■ ASSIGNED TASK: Lines in the entries below where the word "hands" shows up should each be copied.

■ INPUT:
◆ ◆ ◆ ◆ ◆

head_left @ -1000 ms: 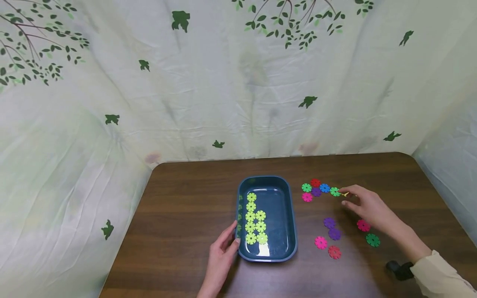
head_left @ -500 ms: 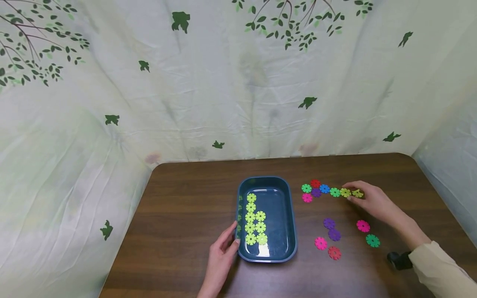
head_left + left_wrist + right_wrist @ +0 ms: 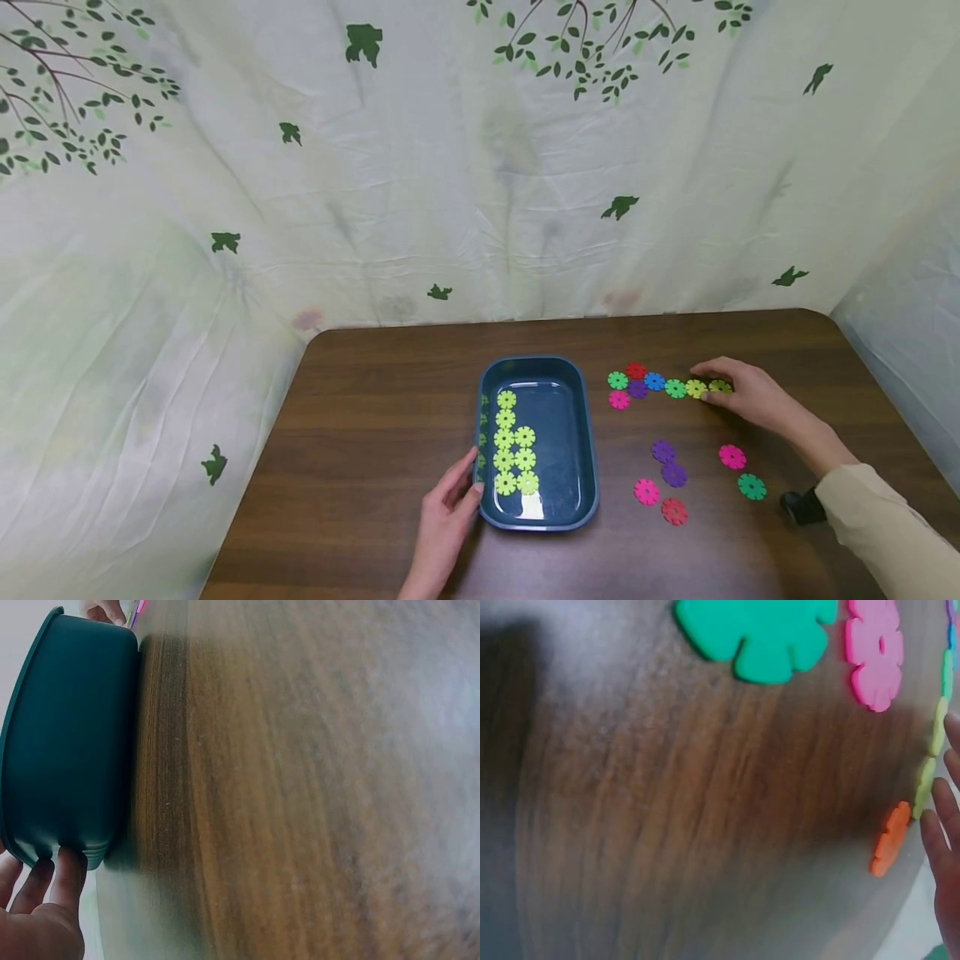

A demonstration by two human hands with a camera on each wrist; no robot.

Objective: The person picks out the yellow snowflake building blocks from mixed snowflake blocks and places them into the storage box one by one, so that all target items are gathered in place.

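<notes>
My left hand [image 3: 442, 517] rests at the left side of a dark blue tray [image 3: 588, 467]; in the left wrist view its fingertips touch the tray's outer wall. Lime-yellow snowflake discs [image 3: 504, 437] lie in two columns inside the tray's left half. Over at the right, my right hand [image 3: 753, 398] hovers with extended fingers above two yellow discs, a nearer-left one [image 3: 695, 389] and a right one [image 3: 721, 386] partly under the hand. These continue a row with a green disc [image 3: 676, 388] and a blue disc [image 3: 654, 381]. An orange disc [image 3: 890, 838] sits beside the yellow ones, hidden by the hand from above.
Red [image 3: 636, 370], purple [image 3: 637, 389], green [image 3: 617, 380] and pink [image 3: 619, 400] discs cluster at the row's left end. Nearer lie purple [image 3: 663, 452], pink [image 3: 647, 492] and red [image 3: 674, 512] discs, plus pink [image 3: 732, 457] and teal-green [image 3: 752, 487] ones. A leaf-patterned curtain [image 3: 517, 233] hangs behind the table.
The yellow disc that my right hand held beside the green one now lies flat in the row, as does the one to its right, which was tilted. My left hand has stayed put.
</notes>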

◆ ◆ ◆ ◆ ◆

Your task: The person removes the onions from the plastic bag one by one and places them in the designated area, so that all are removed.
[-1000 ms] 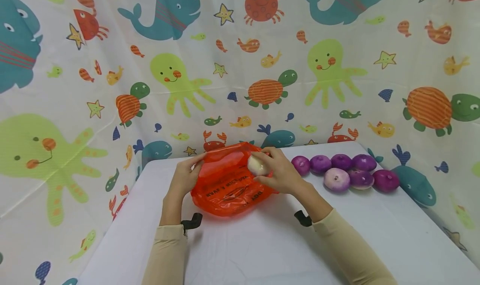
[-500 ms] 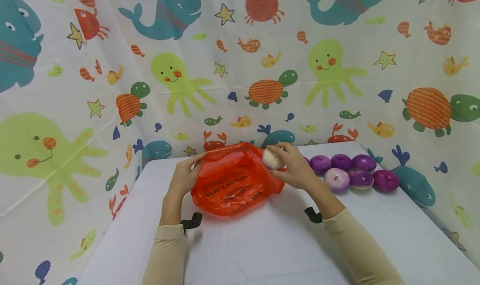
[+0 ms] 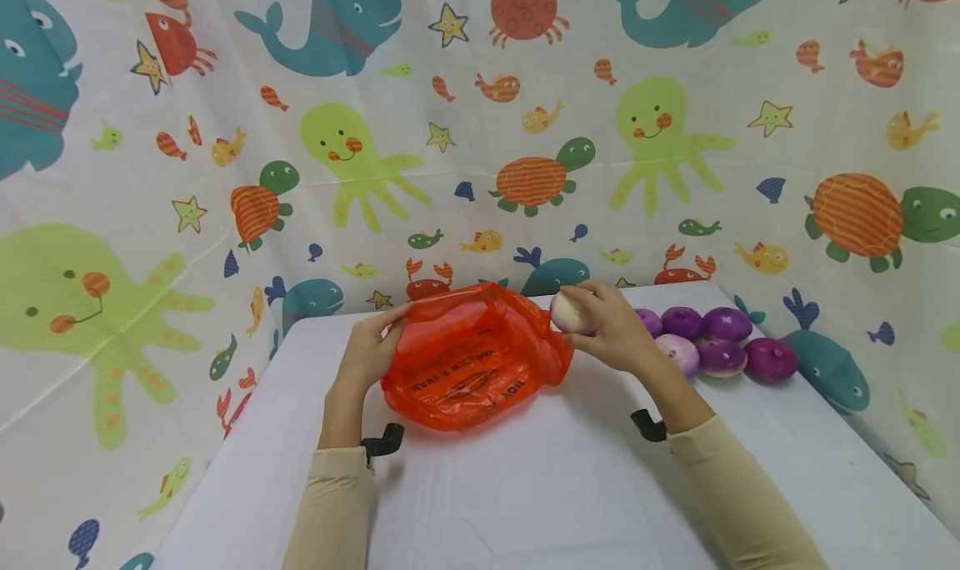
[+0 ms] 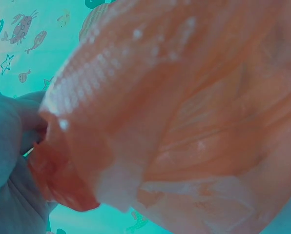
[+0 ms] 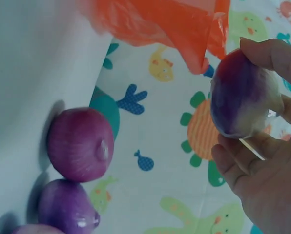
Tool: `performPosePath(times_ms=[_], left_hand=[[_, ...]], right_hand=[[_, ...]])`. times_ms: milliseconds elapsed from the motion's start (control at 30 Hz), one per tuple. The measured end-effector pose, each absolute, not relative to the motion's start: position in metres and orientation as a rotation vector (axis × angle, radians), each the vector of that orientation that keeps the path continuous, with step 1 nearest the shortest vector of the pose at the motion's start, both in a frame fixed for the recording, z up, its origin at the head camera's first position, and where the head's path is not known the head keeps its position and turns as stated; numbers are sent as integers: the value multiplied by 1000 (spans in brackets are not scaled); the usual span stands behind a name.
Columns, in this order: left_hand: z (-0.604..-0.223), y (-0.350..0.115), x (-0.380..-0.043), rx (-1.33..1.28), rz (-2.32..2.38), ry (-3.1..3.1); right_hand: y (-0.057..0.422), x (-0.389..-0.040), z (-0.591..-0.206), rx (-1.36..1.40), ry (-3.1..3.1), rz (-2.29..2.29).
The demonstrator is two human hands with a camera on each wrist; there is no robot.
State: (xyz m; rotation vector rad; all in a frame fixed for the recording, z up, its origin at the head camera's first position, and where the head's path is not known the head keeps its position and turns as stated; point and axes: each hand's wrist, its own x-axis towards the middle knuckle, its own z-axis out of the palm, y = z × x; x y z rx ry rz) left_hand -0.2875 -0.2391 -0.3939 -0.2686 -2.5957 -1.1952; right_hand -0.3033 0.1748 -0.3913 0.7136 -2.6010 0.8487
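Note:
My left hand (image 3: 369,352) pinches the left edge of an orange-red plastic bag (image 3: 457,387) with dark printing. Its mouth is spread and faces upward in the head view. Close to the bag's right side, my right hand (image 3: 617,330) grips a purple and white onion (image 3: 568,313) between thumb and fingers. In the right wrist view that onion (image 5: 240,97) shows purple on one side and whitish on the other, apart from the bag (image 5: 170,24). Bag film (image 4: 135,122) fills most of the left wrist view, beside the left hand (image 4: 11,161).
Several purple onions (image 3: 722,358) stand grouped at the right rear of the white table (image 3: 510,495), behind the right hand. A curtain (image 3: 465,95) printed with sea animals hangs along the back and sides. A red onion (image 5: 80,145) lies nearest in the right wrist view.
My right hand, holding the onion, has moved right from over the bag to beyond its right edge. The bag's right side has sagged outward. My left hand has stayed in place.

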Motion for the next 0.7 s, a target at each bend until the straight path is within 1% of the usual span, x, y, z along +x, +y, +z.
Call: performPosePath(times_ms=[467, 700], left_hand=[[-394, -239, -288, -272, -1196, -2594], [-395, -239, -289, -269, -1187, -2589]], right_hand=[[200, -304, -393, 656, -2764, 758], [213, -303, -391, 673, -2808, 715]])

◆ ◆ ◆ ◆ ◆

■ RESPONSE TO THIS TASK:
A demonstration by two human hands with a camera on each wrist; no robot.
The demonstrator is two human hands with a camera on each wrist; there is no robot.

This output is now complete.